Items from a dataset
################

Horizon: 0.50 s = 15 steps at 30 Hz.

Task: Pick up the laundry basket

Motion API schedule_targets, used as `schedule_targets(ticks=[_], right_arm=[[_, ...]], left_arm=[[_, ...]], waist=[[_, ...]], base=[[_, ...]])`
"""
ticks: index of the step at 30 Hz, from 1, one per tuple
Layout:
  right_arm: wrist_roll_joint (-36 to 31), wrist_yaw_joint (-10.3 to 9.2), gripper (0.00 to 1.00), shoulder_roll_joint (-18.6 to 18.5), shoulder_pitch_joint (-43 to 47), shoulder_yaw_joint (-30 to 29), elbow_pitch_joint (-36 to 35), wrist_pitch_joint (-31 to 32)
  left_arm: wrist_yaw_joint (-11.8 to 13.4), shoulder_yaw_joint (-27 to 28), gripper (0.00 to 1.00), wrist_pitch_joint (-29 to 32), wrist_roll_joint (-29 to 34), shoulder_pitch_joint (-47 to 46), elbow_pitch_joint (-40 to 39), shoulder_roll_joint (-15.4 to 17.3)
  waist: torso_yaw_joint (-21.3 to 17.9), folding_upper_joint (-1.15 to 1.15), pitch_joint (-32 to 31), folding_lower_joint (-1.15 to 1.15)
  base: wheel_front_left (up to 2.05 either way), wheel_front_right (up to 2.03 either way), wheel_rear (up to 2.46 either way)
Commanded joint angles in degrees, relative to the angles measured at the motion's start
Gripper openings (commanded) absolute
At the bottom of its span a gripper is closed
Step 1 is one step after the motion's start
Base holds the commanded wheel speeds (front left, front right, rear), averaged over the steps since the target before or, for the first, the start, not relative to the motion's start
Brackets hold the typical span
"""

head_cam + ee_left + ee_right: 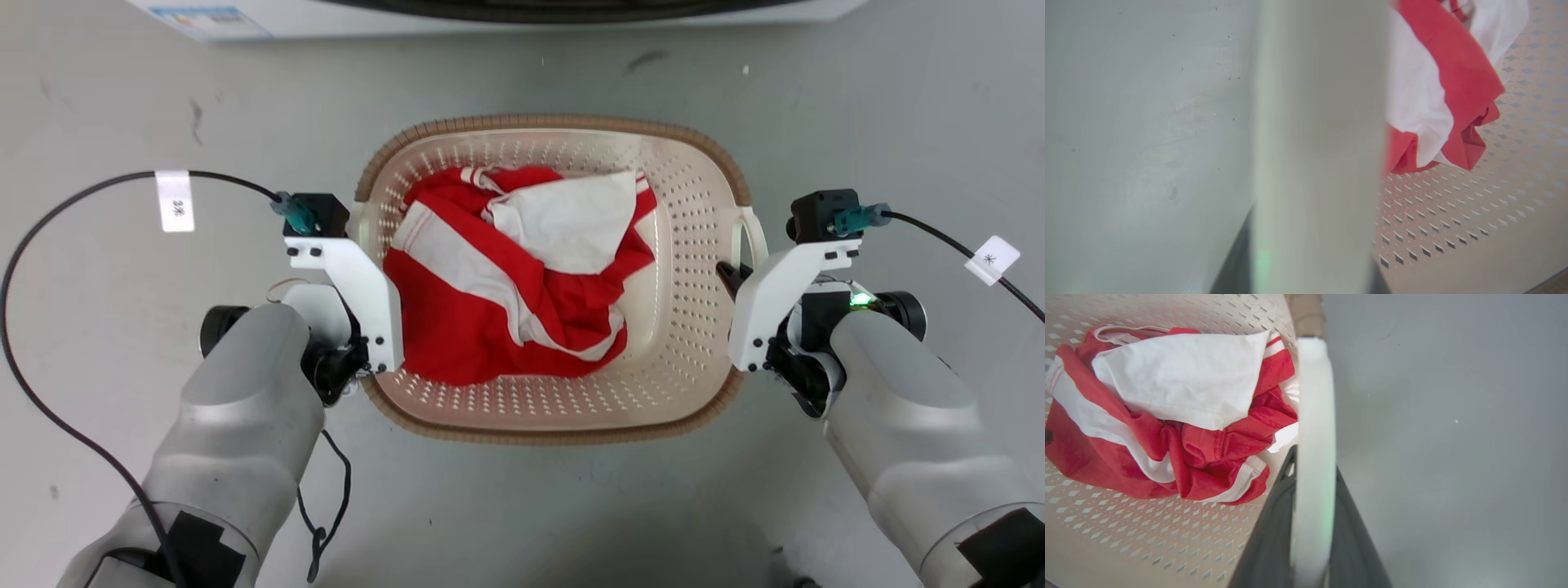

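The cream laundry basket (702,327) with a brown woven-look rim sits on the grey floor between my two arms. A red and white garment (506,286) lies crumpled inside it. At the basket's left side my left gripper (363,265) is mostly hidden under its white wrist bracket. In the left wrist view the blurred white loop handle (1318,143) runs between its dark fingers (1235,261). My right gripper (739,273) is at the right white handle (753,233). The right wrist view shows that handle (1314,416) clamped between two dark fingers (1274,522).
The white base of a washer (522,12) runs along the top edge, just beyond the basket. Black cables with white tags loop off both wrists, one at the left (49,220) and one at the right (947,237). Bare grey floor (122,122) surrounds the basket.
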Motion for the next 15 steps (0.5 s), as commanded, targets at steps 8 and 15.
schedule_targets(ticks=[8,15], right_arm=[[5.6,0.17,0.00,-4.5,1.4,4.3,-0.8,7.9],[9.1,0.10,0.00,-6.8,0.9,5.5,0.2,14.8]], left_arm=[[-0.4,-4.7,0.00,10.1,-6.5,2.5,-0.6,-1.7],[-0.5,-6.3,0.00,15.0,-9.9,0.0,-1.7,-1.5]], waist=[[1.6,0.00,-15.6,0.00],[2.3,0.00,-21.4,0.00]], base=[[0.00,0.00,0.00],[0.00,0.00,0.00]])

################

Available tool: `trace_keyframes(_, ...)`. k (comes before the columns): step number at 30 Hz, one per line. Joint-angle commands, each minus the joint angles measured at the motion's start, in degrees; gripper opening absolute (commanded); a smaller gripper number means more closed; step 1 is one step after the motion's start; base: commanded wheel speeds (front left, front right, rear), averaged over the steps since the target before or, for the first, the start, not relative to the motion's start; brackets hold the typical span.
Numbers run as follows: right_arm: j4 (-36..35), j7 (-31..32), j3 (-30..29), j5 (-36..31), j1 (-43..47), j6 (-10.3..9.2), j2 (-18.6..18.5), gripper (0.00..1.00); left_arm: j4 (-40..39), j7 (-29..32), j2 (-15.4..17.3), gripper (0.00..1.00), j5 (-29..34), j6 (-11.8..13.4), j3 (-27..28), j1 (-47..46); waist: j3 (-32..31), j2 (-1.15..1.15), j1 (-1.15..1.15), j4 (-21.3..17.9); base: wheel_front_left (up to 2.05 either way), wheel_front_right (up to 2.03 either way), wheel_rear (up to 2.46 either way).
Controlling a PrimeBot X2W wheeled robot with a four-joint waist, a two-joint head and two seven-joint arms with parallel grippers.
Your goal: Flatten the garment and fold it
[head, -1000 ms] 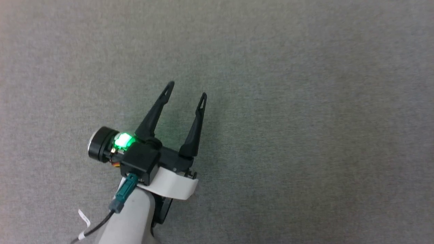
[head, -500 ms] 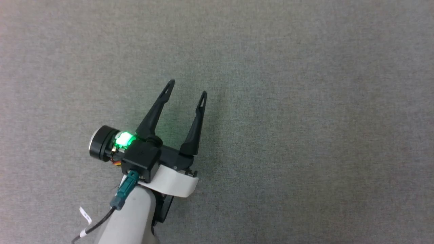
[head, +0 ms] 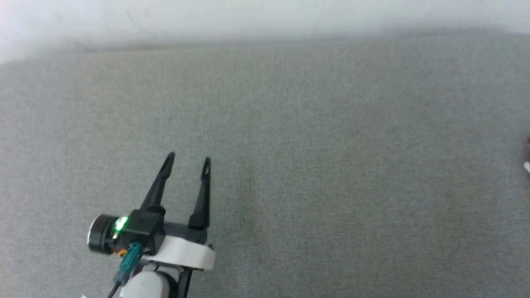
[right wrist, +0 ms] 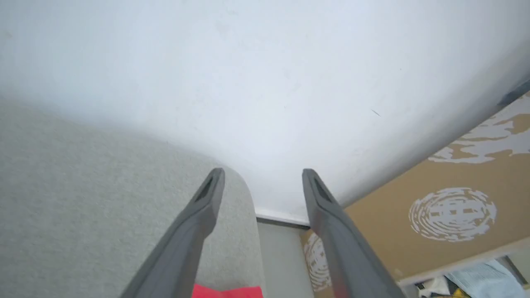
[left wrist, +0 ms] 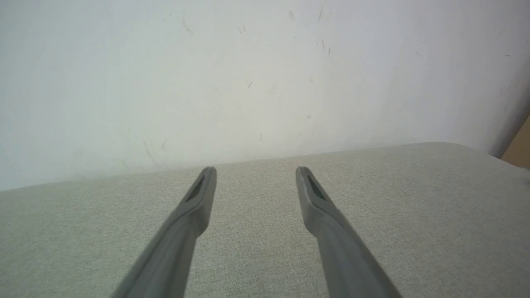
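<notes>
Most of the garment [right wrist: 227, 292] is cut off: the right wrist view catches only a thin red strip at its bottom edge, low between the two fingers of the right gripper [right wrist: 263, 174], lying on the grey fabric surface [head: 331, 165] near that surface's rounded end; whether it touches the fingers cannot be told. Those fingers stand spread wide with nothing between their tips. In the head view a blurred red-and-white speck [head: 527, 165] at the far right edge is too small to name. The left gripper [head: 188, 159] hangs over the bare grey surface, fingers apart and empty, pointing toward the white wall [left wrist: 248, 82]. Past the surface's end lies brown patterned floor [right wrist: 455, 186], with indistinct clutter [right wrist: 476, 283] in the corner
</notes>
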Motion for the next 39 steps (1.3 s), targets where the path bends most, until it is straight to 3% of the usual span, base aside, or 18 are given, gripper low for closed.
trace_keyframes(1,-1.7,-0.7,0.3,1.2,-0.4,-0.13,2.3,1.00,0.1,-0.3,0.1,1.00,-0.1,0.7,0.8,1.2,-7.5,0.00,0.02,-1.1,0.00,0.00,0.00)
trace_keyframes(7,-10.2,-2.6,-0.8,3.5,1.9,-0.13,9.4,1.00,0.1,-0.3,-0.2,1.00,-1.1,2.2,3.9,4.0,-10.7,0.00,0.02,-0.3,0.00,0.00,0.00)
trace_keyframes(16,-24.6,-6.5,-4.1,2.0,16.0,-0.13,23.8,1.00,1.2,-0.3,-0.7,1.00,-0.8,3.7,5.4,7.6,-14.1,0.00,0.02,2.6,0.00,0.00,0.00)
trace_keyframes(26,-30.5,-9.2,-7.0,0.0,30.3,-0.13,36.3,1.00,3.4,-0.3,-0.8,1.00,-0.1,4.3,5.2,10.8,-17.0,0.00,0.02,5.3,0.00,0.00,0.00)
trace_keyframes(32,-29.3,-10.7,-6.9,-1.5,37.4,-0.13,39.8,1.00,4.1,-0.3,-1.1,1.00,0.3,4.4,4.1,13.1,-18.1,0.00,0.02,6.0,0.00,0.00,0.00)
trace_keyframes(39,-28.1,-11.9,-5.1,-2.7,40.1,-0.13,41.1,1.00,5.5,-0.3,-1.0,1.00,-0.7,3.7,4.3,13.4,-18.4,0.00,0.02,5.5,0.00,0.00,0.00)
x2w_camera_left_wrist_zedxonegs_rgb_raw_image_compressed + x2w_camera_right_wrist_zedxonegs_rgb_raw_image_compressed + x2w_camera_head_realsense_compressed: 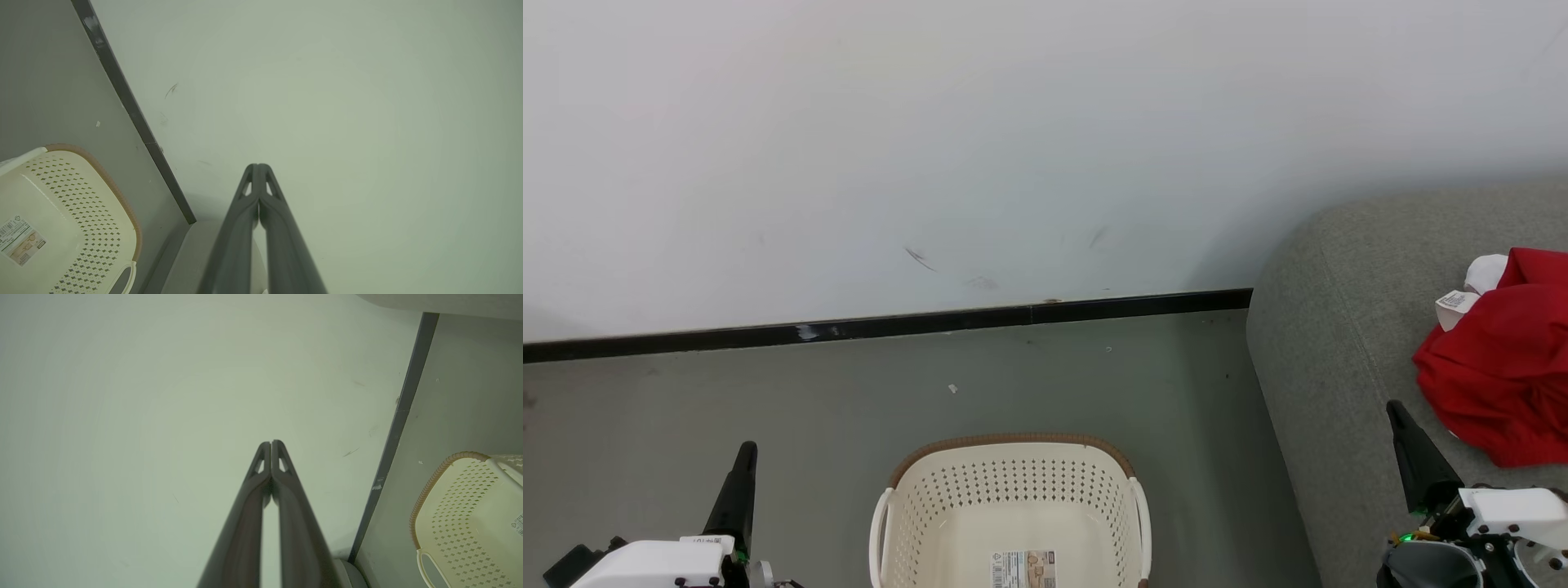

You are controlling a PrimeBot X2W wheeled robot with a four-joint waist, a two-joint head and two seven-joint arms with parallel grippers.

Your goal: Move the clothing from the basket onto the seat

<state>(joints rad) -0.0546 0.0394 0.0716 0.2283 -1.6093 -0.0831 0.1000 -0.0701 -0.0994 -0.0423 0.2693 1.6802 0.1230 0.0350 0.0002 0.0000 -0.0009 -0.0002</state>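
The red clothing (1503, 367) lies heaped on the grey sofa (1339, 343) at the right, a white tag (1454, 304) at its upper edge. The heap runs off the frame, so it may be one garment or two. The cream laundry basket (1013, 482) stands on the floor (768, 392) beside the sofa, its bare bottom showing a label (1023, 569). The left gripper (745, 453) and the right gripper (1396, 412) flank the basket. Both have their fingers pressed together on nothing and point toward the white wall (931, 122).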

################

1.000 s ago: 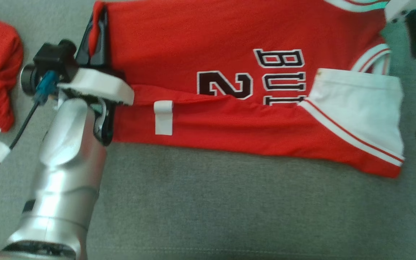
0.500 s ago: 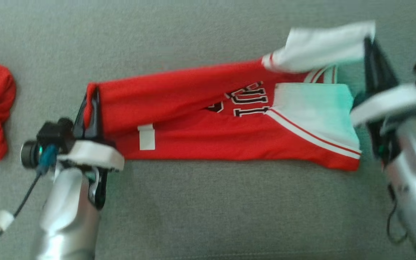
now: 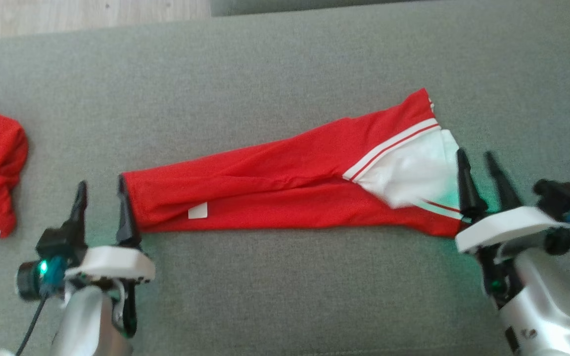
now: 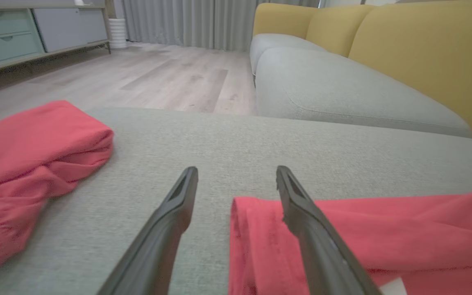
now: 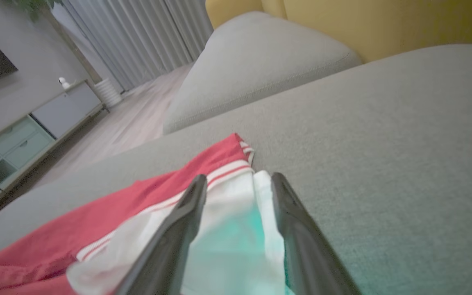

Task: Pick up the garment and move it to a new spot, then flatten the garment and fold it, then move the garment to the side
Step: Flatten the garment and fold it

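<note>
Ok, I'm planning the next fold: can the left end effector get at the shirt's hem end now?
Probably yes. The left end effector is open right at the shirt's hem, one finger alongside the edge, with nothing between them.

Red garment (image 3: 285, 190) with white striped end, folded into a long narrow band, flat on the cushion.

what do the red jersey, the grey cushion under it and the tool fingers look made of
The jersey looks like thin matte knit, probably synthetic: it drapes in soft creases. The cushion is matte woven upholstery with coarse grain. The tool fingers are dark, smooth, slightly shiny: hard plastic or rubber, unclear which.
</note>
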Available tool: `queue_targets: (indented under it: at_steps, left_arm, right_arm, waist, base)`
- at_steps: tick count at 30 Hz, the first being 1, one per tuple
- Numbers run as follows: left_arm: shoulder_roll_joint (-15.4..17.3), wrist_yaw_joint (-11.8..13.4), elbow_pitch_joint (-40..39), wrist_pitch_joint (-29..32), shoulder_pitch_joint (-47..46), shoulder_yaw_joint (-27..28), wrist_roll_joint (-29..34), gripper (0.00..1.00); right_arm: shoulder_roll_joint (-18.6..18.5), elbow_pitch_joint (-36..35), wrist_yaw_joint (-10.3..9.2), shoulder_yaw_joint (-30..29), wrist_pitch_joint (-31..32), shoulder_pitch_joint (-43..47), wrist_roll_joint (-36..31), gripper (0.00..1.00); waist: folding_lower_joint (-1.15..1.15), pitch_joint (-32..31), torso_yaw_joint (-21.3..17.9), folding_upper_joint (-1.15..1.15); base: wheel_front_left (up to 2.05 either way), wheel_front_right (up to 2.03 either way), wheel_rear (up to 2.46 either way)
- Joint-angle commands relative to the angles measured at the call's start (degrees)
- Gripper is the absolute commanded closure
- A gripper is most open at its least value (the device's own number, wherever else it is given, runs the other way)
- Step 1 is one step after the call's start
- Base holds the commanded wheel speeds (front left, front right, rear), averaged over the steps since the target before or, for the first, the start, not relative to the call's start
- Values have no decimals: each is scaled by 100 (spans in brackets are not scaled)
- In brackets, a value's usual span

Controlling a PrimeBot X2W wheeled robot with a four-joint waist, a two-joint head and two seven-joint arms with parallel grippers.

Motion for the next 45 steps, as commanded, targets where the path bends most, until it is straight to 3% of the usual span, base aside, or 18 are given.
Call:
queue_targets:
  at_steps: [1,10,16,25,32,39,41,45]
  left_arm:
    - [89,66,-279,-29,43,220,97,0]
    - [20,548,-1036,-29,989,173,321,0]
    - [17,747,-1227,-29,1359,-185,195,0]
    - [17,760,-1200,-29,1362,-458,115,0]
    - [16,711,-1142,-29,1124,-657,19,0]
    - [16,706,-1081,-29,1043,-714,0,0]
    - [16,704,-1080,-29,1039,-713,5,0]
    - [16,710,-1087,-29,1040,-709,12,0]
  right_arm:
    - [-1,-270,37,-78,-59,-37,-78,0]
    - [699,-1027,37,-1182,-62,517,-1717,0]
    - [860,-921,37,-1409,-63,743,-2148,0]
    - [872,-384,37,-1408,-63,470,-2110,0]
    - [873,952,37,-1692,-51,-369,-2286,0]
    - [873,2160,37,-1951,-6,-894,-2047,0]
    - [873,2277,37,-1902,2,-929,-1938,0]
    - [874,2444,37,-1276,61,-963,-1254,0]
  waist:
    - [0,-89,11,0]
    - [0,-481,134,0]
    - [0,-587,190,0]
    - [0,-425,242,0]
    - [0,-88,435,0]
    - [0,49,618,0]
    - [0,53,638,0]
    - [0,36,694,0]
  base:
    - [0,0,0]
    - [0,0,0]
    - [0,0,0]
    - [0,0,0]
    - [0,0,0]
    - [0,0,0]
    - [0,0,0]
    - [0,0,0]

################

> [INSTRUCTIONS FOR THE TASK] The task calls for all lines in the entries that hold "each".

> [ANSWER BOX]
Available tool: `trace_keyframes(_, ...)`. k (comes before the columns): step number at 30 Hz, one per line. Joint-angle commands, each minus the joint angles measured at the motion's start, in degrees; gripper opening absolute (commanded); a smaller gripper number means more closed; step 1 is one step after the motion's start; base: commanded wheel speeds (front left, front right, rear), averaged over the steps since the target before or, for the first, the start, not relative to the motion's start; brackets hold the typical span.
- Values have no decimals: each is scaled by 100 (spans in brackets are not scaled)

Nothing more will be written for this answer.